With both ends included, repeat exactly the lines of the entries below from the one containing "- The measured" down to the one containing "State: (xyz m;", and no others.

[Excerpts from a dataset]
··········

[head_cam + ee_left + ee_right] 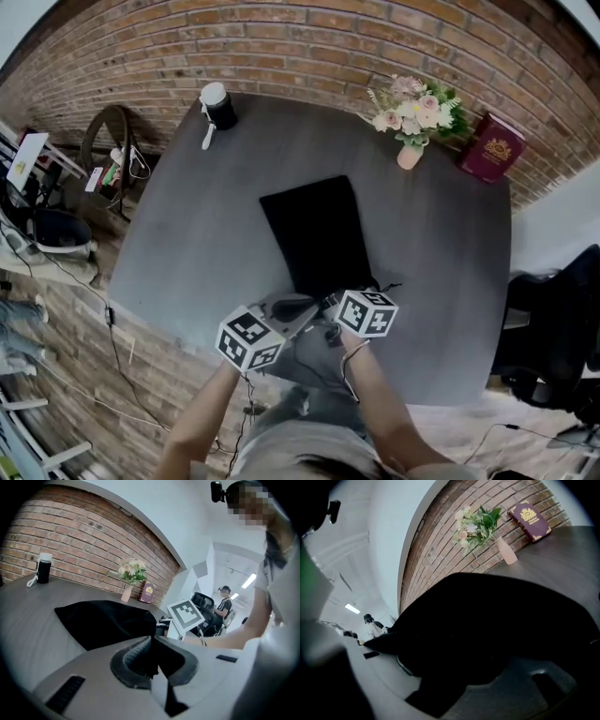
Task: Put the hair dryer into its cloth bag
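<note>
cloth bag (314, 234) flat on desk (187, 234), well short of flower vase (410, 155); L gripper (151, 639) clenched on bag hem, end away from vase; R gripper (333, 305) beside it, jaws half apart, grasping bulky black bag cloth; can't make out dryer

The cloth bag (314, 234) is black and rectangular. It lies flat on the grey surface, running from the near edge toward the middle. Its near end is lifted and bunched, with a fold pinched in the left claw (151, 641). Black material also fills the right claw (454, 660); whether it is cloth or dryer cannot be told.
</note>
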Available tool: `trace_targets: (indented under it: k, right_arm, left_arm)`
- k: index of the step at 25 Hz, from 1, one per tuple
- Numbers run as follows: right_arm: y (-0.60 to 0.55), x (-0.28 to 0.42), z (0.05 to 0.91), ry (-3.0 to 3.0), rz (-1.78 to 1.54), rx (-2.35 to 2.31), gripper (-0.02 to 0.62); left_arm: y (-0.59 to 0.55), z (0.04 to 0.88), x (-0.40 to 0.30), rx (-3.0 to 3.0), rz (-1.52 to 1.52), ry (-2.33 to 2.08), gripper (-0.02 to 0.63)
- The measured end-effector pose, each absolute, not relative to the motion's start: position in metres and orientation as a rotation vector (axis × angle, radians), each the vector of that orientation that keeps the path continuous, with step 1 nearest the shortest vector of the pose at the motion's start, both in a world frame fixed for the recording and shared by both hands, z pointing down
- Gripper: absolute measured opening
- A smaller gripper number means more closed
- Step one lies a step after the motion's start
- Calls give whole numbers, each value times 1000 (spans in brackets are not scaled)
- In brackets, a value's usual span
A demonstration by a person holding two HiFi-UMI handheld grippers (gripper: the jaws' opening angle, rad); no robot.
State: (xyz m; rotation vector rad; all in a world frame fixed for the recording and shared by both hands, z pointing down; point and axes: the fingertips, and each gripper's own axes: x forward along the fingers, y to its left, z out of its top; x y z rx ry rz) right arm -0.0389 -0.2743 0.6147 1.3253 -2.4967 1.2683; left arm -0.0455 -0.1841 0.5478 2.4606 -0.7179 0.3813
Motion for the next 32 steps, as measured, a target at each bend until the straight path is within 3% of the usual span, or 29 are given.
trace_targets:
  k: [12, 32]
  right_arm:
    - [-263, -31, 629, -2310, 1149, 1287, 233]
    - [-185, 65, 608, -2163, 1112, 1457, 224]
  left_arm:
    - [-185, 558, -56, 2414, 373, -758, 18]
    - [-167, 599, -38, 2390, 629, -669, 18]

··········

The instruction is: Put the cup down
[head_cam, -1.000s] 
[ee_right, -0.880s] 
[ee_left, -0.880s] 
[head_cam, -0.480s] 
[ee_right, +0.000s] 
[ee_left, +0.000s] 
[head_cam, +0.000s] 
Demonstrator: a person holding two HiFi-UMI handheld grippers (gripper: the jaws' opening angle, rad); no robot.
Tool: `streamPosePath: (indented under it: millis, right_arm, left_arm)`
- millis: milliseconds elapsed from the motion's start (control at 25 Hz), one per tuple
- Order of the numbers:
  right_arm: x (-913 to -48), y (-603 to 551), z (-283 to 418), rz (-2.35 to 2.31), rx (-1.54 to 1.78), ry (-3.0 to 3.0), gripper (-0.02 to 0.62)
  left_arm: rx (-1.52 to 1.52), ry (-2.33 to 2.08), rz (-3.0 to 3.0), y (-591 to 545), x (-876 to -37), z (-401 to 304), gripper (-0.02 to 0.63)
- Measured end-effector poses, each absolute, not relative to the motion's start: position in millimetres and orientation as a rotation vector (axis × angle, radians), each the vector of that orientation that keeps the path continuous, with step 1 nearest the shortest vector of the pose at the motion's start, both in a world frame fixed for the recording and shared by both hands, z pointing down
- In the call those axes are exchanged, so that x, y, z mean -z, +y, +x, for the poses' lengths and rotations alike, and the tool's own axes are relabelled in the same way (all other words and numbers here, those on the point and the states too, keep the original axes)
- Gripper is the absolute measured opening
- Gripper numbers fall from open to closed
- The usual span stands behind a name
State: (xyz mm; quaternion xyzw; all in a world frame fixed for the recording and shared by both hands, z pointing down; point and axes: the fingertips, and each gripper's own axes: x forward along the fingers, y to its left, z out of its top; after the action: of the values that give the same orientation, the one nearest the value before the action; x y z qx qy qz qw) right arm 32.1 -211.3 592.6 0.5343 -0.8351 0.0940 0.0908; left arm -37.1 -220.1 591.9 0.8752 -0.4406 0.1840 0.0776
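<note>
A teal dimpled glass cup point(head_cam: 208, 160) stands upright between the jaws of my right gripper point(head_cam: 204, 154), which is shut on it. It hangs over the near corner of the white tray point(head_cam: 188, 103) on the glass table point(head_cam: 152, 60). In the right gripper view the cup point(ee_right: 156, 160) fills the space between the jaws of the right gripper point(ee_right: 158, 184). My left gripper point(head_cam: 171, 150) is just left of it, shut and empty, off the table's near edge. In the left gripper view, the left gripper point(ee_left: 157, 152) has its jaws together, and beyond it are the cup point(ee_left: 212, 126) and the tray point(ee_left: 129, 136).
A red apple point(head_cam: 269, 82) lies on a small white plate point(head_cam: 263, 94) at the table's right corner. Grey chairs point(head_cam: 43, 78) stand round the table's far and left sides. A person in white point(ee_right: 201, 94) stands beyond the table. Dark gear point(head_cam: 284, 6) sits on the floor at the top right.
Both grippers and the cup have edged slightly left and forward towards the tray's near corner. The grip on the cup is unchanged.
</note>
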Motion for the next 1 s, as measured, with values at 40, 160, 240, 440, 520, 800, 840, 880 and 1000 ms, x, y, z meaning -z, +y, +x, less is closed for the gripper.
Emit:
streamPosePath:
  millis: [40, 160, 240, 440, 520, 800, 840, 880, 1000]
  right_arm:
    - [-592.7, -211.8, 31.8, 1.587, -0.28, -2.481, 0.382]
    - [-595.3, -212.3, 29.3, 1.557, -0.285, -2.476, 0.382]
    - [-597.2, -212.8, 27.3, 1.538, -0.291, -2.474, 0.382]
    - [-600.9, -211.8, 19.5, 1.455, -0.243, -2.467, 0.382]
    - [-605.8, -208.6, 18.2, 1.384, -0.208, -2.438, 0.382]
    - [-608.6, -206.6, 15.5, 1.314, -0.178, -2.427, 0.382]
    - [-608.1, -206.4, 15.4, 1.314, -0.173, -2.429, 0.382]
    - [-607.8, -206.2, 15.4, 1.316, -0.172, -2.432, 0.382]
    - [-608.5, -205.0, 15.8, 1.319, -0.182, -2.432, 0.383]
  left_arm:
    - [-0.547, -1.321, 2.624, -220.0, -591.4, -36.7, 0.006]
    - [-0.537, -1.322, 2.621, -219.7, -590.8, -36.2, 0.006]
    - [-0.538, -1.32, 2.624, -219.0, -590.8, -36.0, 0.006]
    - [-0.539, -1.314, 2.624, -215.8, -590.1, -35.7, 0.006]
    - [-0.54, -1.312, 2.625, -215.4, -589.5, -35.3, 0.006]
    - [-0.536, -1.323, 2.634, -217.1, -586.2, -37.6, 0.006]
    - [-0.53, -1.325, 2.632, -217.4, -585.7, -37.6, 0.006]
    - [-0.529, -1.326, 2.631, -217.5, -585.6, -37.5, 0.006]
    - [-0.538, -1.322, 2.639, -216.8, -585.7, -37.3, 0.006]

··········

# Output of the exercise
- The measured end-effector pose, each absolute, not relative to the motion's start: position in metres and orientation as a rotation vector (axis × angle, radians), each the vector of that orientation that keeps the path continuous, with step 1 nearest the shortest vector of the pose at the motion's start, both in a world frame fixed for the recording and shared by both hands, z pointing down
- Gripper: absolute measured opening
- A smaller gripper number means more closed
- Step one lies a step after the motion's start
- Calls give whole numbers, each value times 1000 (spans in brackets are not scaled)
- In brackets, a value's usual span
A demonstration by a person holding two HiFi-UMI handheld grippers (gripper: the jaws' opening angle, rad); no robot.
State: (xyz m; rotation vector rad; all in a world frame fixed for the recording and shared by both hands, z pointing down; point and axes: the fingertips, and each gripper's own axes: x forward along the fingers, y to its left, z out of its top; x y z rx ry rz) right arm -0.0389 -0.2743 0.6147 1.3253 -2.4967 1.2683; left arm -0.0455 -0.1841 0.5478 2.4606 -0.7179 0.3813

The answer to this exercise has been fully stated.